Loren Schoenberg, executive director of the Jazz Museum in Harlem, compared it to finding a William Shakespeare sonnet or a short story by Ernest Hemingway.
The library also announced it had recently received 186 test pressings of records made in the late 1950s or early 1960s, among them 25 songs by bluesman Robert Johnson. The pressings, donated by blues collector Tom Jacobsen, were used to make the first Johnson reissue anthology, “King of the Delta Blues,” which influenced the Rolling Stones and other groups.
California’s Modesto High School band did well in competitions of the 1920s and 1930s. Few high school bands were recorded until the late 1940s, making the Modesto school’s 1930 version of Beethoven’s “Egmont Overture” a rarity.
Coolidge, known as a man of few words, spoke for 47 minutes in the first broadcast inaugural address, in 1925. Stevie Wonder’s “Songs in the Key of Life” made the list, along with an episode of “Command Performance” hosted by Bob Hope in 1942 and broadcast to the troops on Armed Forces Radio.

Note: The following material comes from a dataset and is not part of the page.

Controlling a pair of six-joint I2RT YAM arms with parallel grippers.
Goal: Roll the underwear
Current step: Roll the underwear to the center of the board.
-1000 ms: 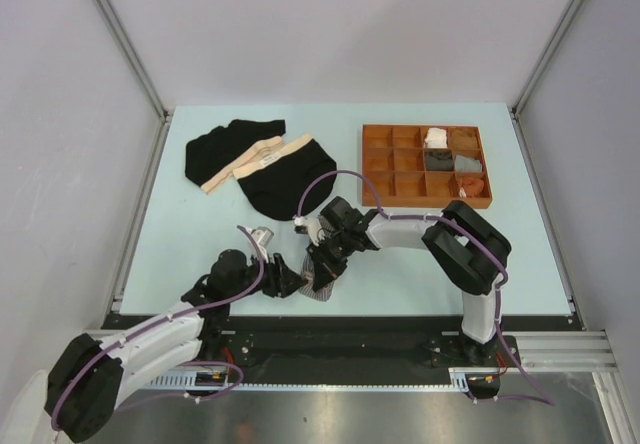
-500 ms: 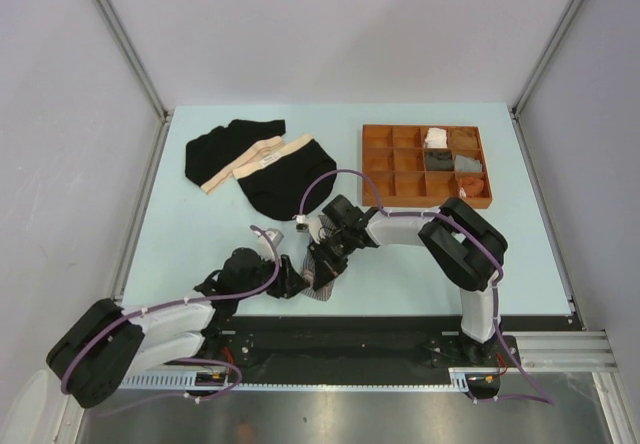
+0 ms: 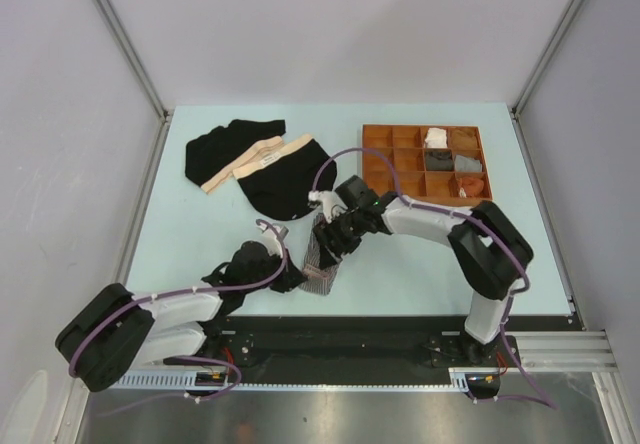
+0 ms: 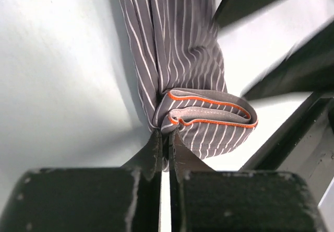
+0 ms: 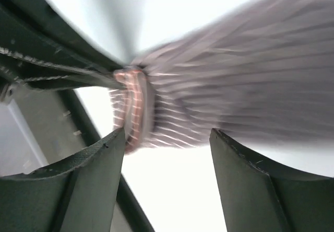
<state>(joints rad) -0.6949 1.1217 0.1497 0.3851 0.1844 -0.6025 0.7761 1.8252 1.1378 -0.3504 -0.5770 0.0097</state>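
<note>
The grey pin-striped boxer short (image 3: 319, 268) lies as a narrow strip near the table's front, between the two arms. In the left wrist view its near end (image 4: 209, 112), edged in orange, is folded over. My left gripper (image 4: 165, 138) is shut on that folded end and reaches it from the left in the top view (image 3: 298, 279). My right gripper (image 3: 332, 242) hangs over the strip's far end, open, its fingers (image 5: 107, 156) astride the blurred striped cloth (image 5: 235, 96) without pinching it. Two black briefs (image 3: 222, 152) (image 3: 285, 186) with beige waistbands lie flat at the back left.
A brown compartmented tray (image 3: 378, 164) stands at the back right, with rolled cloth pieces in some right-hand compartments. The right arm's cable loops close to the nearer black brief. Metal rails border the table's sides and front.
The left gripper has closed on the boxer's near folded end. The right gripper has let go, opened and moved toward the far end; the boxer now lies stretched longer.
</note>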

Fats Domino recorded his relaxed version of “Blueberry Hill,” adding Creole cadences, in Los Angeles in 1956. Other rock classics being inducted include Jerry Lee Lewis’ “Whole Lotta Shakin’ Goin’ On” and Buddy Holly’s “That’ll Be the Day,” both from 1957; the Jimi Hendrix Experience’s “Are You Experienced?” from 1967; and Sonic Youth’s landmark noise-rock album “Daydream Nation,” from 1988.
Other sounds to be preserved include a radio broadcast by Clem McCarthy of Joe Louis’ first-round knockout of Max Schmeling in 1938. The audience was estimated at 70 million. “The symbolism of an African-American defeating a citizen of the political state that proclaimed the superiority of the white race was lost on no one,” the library commented.

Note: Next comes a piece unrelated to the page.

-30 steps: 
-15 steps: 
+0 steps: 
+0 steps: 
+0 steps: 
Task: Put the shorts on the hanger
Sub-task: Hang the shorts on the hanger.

Samuel Barber’s “Adagio for Strings” was performed the same year by the NBC Symphony, led by Arturo Toscanini. The library noted that the work has been called the “American anthem for sadness and grief.”
Every year since 2000, the library has registered recordings “that are culturally, historically or aesthetically important and/or inform or reflect life in the United States.” Last year it unveiled newly discovered tapes of Thelonious Monk and John Coltrane from 1957, a discovery that yielded one of the top-selling jazz CDs of 2005.
From the AP newswire.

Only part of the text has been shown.